Saturday, September 15, 2007

The Best of Both Worlds

Though the definition of the term “graphic novel” is extremely vague, the use and purpose of such a genre is very clear. Such an invention bridges the gap between a book and a movie. A book leaves its reader free to create images and illustrate stories in his head. Two readers of the same book generally have entirely different ideas about how characters and scenes are visually represented. In a movie, nothing is left for the audience to create or imagine in their head. They have lost their freedom to have any input into the movie or any influence on how it appears. Perhaps this is why films never live up to their book form. The reader has created a flawless world of how things “should” look and then must undergo the trauma of seeing this same world come crashing down as the “error” in their imagination is exposed.

A graphic novel is the genre that fills in the gap. It is the happy medium between perfect freedom of imagination and a visual dictatorship.
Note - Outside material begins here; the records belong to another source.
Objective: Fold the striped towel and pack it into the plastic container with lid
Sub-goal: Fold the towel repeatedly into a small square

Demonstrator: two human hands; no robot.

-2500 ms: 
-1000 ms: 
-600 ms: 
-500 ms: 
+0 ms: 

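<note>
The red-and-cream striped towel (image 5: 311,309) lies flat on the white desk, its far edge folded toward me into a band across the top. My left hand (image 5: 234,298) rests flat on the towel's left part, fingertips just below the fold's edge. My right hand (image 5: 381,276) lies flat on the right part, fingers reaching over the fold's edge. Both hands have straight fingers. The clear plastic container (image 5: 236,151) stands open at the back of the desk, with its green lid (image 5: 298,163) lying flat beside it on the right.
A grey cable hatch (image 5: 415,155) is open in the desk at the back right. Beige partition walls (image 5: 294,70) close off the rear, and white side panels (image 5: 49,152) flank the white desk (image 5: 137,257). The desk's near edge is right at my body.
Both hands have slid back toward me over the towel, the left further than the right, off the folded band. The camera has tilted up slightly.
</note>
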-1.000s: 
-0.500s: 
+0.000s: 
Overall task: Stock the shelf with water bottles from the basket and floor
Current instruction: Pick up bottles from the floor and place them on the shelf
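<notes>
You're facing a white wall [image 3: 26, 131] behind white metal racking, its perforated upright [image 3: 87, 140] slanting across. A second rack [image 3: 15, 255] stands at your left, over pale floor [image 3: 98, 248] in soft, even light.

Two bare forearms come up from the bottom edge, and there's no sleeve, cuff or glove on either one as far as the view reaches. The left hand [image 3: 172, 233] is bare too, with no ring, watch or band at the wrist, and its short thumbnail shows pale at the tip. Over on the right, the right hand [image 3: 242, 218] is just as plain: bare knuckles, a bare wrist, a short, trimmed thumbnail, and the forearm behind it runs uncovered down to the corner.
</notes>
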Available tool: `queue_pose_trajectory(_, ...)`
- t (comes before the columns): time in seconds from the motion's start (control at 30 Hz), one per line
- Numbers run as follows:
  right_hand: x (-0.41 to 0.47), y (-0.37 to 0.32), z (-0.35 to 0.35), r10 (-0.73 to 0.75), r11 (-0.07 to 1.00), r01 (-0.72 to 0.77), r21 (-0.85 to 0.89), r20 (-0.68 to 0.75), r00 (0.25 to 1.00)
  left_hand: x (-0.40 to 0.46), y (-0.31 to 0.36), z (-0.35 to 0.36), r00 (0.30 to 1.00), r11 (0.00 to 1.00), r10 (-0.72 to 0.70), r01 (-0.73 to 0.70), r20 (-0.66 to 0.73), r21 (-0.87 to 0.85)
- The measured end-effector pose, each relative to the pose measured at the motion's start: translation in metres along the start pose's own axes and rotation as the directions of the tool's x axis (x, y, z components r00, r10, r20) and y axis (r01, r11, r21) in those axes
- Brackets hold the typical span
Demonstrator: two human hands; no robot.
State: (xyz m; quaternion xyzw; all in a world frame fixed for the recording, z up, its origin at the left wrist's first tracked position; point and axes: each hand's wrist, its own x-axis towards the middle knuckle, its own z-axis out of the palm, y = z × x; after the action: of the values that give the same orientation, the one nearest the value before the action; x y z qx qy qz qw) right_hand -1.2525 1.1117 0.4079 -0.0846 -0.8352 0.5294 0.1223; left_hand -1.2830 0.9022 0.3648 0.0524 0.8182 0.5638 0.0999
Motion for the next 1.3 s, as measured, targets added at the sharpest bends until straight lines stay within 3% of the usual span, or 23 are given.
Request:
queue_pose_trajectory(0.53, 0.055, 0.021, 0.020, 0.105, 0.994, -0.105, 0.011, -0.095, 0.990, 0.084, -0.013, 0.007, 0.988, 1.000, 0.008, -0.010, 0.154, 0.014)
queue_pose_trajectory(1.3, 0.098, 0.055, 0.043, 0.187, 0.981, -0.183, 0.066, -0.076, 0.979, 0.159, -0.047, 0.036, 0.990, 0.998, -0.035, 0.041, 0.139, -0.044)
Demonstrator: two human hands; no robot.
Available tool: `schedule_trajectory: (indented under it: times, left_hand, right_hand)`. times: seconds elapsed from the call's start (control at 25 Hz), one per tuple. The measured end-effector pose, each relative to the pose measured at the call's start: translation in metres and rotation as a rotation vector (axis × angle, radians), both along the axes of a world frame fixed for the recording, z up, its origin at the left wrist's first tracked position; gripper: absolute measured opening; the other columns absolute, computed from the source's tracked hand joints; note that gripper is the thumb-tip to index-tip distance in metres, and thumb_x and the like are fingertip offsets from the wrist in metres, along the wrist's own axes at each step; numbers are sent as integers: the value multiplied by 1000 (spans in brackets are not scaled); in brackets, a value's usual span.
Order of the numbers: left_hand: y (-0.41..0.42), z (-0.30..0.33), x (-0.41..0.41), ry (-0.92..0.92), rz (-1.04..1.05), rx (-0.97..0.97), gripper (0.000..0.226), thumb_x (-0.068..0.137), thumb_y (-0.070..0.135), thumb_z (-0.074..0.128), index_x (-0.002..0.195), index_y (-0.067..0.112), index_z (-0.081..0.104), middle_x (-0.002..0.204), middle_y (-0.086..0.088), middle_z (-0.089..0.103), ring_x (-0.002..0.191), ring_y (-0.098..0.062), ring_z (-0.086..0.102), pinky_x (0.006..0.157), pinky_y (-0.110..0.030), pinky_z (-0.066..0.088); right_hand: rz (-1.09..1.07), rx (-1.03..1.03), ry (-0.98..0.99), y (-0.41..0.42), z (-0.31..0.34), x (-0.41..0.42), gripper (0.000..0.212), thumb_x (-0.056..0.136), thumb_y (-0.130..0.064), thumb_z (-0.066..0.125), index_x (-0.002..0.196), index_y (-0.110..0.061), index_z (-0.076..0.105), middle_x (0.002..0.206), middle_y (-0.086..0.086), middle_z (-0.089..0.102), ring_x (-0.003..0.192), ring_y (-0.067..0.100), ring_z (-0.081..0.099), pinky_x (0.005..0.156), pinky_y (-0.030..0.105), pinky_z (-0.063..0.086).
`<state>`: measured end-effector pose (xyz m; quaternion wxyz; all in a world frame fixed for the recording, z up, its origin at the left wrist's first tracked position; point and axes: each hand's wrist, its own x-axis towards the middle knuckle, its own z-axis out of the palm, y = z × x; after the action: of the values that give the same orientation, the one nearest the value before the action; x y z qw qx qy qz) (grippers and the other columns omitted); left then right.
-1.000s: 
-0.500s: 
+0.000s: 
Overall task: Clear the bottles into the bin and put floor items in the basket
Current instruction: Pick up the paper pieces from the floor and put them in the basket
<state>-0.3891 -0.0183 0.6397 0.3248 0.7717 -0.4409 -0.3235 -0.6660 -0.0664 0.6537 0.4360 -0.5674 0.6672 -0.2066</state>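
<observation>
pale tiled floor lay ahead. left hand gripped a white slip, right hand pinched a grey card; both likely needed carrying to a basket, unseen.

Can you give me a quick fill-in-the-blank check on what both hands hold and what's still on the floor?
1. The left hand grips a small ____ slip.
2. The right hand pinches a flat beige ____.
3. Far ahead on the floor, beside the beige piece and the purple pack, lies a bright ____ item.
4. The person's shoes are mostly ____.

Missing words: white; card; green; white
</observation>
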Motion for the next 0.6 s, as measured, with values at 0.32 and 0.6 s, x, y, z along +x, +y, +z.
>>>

A graphic novel provides a loose structure for the reader to build on. It is the perfect way to satisfy both audiences—that of books and that of movies. While the reader is given enough of a general idea of how things appear to satisfy the movie buff, the ambiguity of the pictures leaves enough freedom to satisfy the book monger.

Another way that a graphic novel provides common ground between movie-lovers and those who prefer books is in regards to time required. A movie is quick and thrilling while a book may span days. One fifteen-minute scene in a movie may require two hours of reading in a book. The graphic novel uses pictures to convey many things that would ordinarily be described by words in a book. This enables the reader to spend a little less time receiving the same message or provides the movie buff with a slightly more time consuming alternative.

From the previous three points it is easy to see why the graphic novel is such a great literary addition. It bridges the gap between books and movies by allowing freedom to those who love books and providing structure for the movie buff. It also gives the avid reader a means to spend a little less time doing what he loves to do, while at the same time providing a more lengthy alternative for the impatient movie critic. Clearly the graphic novel is the best of both worlds!